Nous nous revîmes le samedi suivant : c’était le jour de ses miséricordieux offices. Ses yeux n’exprimaient aucun sentiment qui se rapportât à notre mélancolique et cher entretien. Je crus n’y lire que l’indifférence et la froideur. Elle parut regretter de s’être un instant abandonnée. Et moi-même je ne ressentais plus que de la gêne auprès d’elle.

La vie une brève minute avait touché du doigt nos cœurs morts et puis s’en était allée par les jardins, sur les pas de Fréda ; ni l’une ni l’autre n’étaient plus revenues ; le froid seul de la mort était resté. Tout est bien fini, songeai-je. Nous ne nous sommes reconnus que pour mieux nous ignorer. C’est la destinée. Fréda et moi n’étions pas faits pour nous comprendre.

J’étais comme un homme qui a marché longtemps dans une plaine aride, cédant à une injonction inconnue. Ensuite, aux confins du ciel, il a vu se lever le mirage d’une oasis et il est reparti, avec la certitude de n’être venu de si loin que pour voir l’oasis et n’y point aborder. Je n’avais plus de tristesse. Ce n’était pas de la résignation non plus, ce n’était rien qui rappelât encore la douleur. Je vivais doucement d’une vie tiède et molle dans le vide de moi-même. Tout au fond de moi, j’entendais battre mon cœur à petits coups comme une chose détachée de ma vie, comme quelque chose qui continuait à vivre hors de ma volonté. Et je ne ressentais plus ni peine ni joie, subtilement évanoui dans l’inconscience.

Je l’appelais à présent du nom que lui donnaient les dames de la maison : elle n’en paraissait pas étonnée. Une nuance d’abandon, la franchise de son geste et de ses regards me témoignèrent qu’elle me savait gré de ne plus rien tenter qui eût pour effet de nous écarter l’un de l’autre.
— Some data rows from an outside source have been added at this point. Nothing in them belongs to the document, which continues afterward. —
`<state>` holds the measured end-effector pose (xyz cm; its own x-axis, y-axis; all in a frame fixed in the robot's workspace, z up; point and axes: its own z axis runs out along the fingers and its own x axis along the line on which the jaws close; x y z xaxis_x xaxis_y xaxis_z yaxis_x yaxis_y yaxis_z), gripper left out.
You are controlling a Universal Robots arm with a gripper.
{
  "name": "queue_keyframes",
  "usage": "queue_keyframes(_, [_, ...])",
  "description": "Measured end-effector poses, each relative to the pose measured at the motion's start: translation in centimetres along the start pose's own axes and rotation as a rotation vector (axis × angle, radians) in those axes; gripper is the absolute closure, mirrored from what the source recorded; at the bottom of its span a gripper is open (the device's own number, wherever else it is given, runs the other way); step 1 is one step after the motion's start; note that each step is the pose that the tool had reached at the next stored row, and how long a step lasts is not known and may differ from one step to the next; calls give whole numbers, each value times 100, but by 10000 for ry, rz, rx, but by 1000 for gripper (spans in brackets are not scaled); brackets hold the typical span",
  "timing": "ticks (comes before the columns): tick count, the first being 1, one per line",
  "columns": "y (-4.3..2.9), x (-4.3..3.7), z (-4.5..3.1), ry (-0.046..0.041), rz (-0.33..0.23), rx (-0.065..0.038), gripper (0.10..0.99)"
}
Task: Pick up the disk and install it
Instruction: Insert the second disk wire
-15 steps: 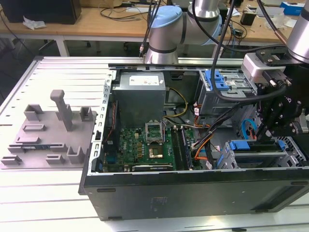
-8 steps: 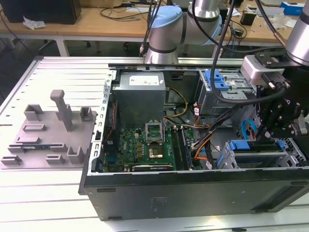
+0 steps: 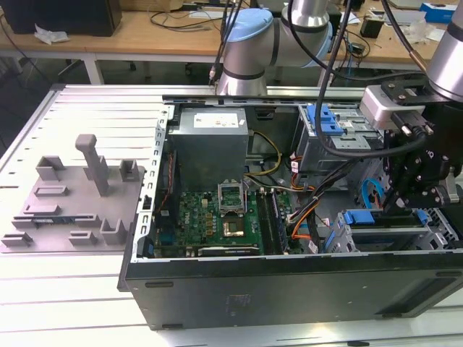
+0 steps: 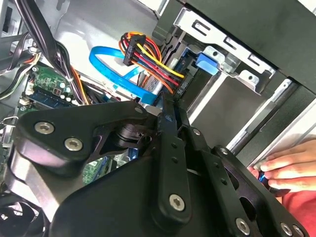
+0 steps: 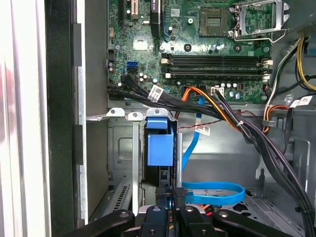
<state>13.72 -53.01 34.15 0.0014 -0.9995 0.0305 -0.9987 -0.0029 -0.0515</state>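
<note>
Black hand point(image 5: 170, 210) over one blue-framed disk point(image 5: 160, 148), one drive cage point(image 5: 121, 148)

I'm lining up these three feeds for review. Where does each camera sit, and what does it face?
Exterior view: off the arm, above the open computer case; arm and gripper at its right.
First wrist view: on the wrist, facing along the gripper to the blue disk frame and motherboard.
Second wrist view: beside the gripper, facing the drive cage; a person's hand shows.
Both wrist views share the blue cable.
</note>
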Motion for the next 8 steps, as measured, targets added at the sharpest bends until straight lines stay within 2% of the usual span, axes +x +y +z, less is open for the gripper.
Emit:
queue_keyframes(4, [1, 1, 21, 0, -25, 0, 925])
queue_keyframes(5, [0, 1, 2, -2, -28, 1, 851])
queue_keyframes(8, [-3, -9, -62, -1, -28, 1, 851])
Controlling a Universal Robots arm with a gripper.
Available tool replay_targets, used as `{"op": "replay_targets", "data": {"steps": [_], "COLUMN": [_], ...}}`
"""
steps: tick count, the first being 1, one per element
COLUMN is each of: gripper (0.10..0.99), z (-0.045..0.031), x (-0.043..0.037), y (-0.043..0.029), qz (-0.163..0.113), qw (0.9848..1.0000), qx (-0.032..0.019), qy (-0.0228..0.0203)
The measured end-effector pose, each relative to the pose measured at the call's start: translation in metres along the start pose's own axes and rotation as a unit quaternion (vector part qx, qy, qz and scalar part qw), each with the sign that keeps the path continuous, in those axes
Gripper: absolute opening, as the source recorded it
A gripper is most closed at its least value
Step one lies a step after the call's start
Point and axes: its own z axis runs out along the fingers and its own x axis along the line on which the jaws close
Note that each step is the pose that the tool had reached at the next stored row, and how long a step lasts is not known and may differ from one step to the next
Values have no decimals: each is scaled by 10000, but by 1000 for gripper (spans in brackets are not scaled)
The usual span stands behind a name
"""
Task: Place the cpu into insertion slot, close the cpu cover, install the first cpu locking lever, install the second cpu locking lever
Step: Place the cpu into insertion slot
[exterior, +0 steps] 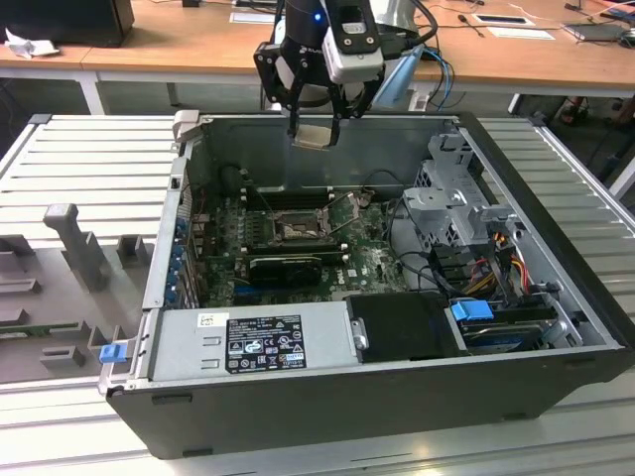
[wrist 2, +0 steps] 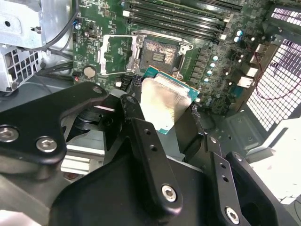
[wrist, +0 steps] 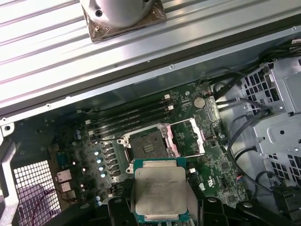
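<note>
My gripper (exterior: 316,121) hangs above the open computer case, near its back wall, shut on the cpu (exterior: 316,135). The chip's dull silver top shows in both wrist views, as the cpu (wrist 2: 164,101) and the cpu (wrist: 160,190), with a black finger (wrist 2: 134,117) on either side. Lower down on the green motherboard sits the insertion slot (exterior: 295,230), a bare square black socket, also seen as the insertion slot (wrist 2: 157,54) and the insertion slot (wrist: 148,146). The cpu cover (wrist: 188,136) is swung open beside the socket, and the cpu cover (wrist 2: 115,54) lies back over the board.
Long black memory slots (wrist: 131,117) run beside the socket, and a black card (exterior: 286,266) lies on its other side. A grey power supply (exterior: 258,342) fills the case's near side. A metal drive cage (exterior: 451,198) with cables stands at the exterior view's right.
</note>
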Motion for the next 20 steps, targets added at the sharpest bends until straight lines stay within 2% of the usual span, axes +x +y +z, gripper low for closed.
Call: {"op": "replay_targets", "data": {"steps": [20], "gripper": [529], "z": [0], "x": [0], "y": [0], "qz": [307], "qw": [9995], "qx": [-6], "qy": [-26]}}
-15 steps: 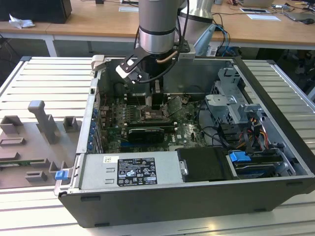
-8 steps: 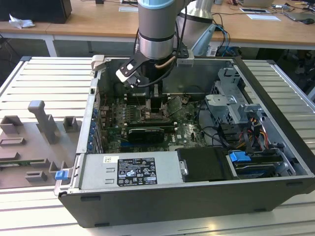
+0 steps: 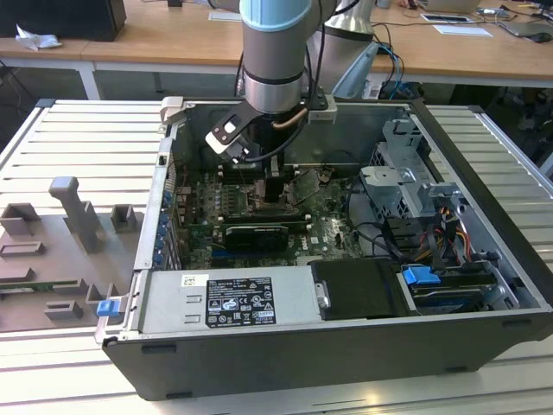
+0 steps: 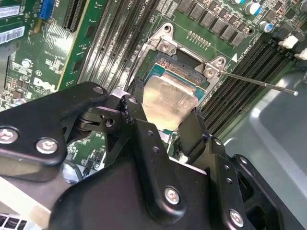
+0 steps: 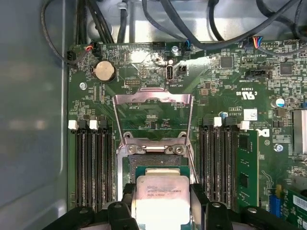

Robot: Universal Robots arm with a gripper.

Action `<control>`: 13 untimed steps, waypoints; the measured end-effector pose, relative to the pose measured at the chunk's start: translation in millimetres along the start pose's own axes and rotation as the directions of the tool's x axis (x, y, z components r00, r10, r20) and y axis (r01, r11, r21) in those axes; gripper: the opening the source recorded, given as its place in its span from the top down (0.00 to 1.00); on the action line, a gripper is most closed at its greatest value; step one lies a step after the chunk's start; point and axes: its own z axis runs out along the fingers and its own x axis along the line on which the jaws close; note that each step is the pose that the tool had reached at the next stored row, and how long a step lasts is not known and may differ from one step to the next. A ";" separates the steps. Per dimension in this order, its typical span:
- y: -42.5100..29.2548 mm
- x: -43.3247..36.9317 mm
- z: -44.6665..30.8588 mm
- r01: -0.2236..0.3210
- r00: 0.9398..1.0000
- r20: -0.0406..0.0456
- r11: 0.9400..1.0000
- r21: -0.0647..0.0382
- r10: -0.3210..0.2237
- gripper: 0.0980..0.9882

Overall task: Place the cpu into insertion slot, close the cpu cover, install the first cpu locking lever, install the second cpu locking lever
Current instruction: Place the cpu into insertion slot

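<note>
Silvery cpu (image 5: 162, 200) clamped by two opposite sides in the black hand (image 4: 165, 112), just over the insertion slot (image 5: 156, 167) at the middle of the motherboard (image 5: 225, 86), seemingly not yet seated; cpu cover (image 5: 153, 99) raised open, one locking lever (image 4: 259, 82) sticking free, so all four steps left.

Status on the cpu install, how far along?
Done: nothing finished yet. In hand: the tool grips the cpu by two edges, low over the slot; seated or not, cannot tell. Left: the cover stands flipped open, and one lever rod sticks out free, so cover and levers remain.
</note>
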 end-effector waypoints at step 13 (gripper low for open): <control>-0.7 2.7 14.5 0.002 1.000 0.000 1.000 0.000 -0.002 0.51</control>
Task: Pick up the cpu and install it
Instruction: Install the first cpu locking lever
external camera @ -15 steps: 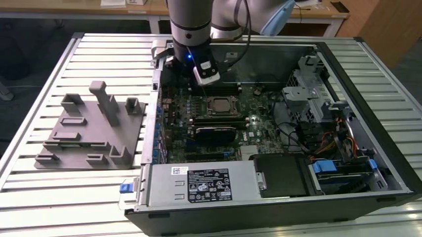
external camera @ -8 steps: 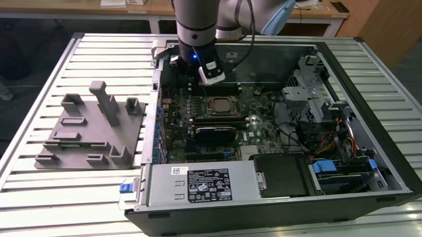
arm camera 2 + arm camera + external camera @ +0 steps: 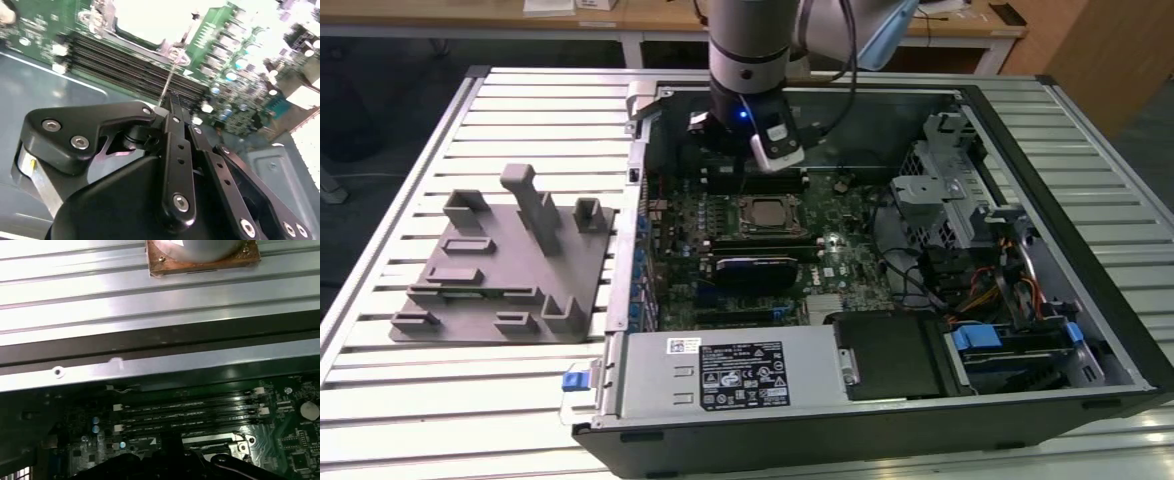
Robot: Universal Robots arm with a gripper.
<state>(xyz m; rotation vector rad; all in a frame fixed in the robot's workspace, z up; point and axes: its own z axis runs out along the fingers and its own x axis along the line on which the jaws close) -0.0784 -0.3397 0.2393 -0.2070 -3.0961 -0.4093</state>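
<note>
The cpu sits flat in its socket near the middle of the motherboard inside the open computer case, its metal top facing up. In the exterior view it looks like a small pale square inside a darker socket frame, its edges running parallel to the walls of the case; being square, it has no clear long axis. In the second wrist view the socket area is washed out to bright white, so the chip's surface cannot be made out there.

Just on the far side of the cpu lie long dark memory slots, and just on its near side sits a black rectangular block. The tool hangs over the far memory slots, just beyond the cpu and not touching it as far as the pictures show. In the second wrist view its black fingers lie close together at the tips with nothing visible between them, so the tool looks narrow and empty.

To the exterior view's right of the board are cables and a metal drive cage; at the near end is a grey power supply. The case rests on a ribbed metal desk. On the exterior view's left, well apart from the cpu, stands a grey plastic fixture with upright posts.
</note>
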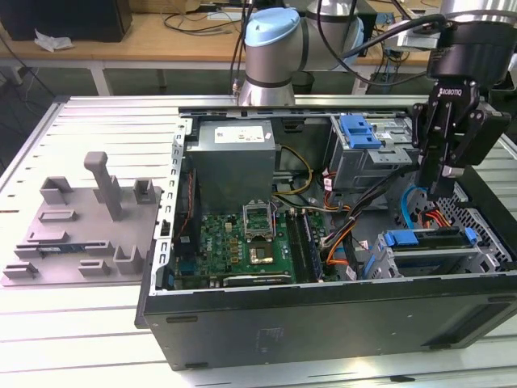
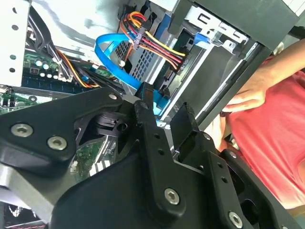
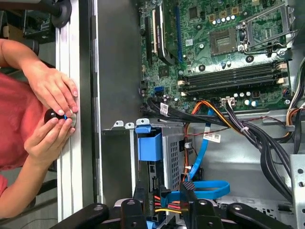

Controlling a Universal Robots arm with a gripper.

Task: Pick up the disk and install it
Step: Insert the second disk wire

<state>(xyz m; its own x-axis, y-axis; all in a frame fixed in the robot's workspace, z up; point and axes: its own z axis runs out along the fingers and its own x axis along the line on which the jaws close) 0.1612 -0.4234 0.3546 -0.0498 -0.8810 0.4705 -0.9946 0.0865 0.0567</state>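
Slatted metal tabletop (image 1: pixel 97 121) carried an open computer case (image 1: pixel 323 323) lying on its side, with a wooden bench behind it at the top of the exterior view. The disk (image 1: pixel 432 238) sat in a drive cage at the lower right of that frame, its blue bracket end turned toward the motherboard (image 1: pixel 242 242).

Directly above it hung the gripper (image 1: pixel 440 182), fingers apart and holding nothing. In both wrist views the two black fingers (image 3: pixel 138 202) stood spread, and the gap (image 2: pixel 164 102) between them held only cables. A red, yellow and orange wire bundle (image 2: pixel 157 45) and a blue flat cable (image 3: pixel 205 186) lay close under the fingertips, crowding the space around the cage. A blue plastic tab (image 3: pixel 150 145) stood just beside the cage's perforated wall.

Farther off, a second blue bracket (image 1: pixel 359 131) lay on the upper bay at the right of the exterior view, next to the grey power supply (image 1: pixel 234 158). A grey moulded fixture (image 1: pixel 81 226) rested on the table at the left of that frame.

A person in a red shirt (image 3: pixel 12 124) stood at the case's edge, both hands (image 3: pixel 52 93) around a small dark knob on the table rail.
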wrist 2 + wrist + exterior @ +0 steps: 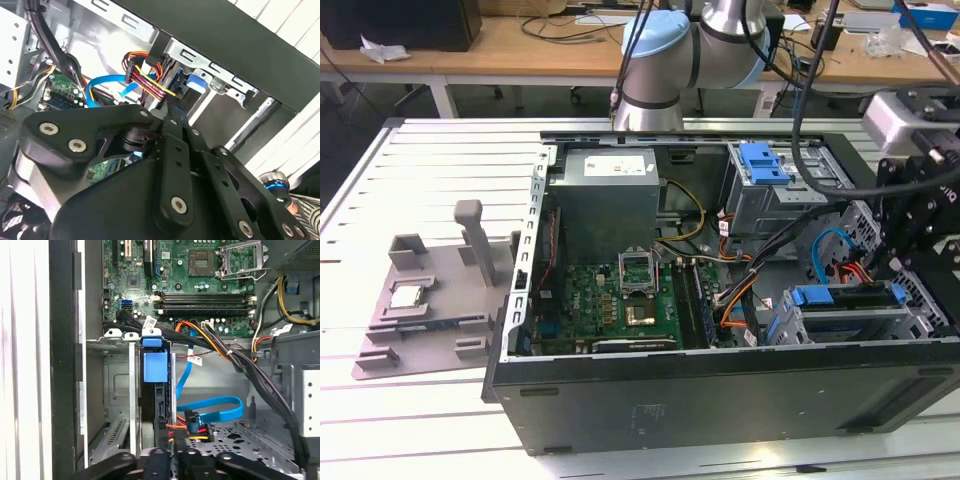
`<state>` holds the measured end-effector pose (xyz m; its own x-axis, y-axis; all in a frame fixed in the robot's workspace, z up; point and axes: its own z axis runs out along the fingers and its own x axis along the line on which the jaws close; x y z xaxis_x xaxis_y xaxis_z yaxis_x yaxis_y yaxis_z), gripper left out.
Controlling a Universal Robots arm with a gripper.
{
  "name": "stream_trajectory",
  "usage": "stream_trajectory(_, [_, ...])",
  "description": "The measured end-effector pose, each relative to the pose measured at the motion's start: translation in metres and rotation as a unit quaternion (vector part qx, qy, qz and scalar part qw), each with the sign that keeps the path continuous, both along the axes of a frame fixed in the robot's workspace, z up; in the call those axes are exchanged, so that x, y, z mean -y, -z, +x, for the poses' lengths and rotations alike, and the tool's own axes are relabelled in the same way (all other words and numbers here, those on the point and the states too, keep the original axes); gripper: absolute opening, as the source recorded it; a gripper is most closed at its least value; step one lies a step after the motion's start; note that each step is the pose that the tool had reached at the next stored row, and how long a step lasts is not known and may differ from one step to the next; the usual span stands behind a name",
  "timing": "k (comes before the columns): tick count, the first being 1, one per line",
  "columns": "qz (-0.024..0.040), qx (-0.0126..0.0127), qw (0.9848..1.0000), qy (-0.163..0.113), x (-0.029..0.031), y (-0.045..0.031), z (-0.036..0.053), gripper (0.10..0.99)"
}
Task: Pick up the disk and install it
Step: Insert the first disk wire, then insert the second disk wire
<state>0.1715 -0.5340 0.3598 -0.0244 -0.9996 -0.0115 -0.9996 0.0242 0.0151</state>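
The disk (pixel 151 405) stands on edge in the drive cage (pixel 120 390) of the open computer case (pixel 720 400), its long axis running straight away from the gripper (pixel 182 460), which sits just beside its near end; whether the jaws are apart cannot be told.

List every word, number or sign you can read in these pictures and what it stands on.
None can be read.
Power supply label, exterior view: print too small.
White cable tag, first wrist view: blurred.
Motherboard markings, first wrist view: too small.
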Motion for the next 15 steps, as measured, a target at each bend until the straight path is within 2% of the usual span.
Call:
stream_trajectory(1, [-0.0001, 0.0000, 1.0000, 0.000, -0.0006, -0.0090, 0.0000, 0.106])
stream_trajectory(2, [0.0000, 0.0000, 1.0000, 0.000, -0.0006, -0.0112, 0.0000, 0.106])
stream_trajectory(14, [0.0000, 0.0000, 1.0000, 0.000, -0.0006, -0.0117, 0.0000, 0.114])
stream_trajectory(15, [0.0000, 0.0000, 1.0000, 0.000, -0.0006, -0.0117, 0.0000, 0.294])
Son visage, avec les jours, respira une intime et sereine confiance. Je me défendis d’espérer encore un bonheur qui m’avait appartenu autrefois et qui à présent ne se pouvait plus réaliser. Cependant l’idée que j’y aurais eu des droits plus qu’aucun autre homme, demeurait en moi, présente et lointaine comme la circulation même de la vie, comme le battement profond des artères.

Je dus me contenter de la voir aux heures où je venais : je me retrouvais avec elle mêlé aux douleurs et aux compassions de cette maison de la vie et de la mort. Ensemble nous y accomplissions le devoir d’humanité, nos mains presque jointes par-dessus les râles qui montaient des lits, nos âmes rapprochées dans un oubli de nous-mêmes qui nous liait bien plus. Je n’avais pas connu encore cette sensibilité : elle tempéra mes regrets ; elle fut cause que l’amertume eut pour moi des charmes. Il me sembla que je n’aurais été vraiment malheureux que si j’avais dû cesser de la rencontrer. Et tout le reste n’était qu’un mal léger, comme le souvenir d’une blessure guérie.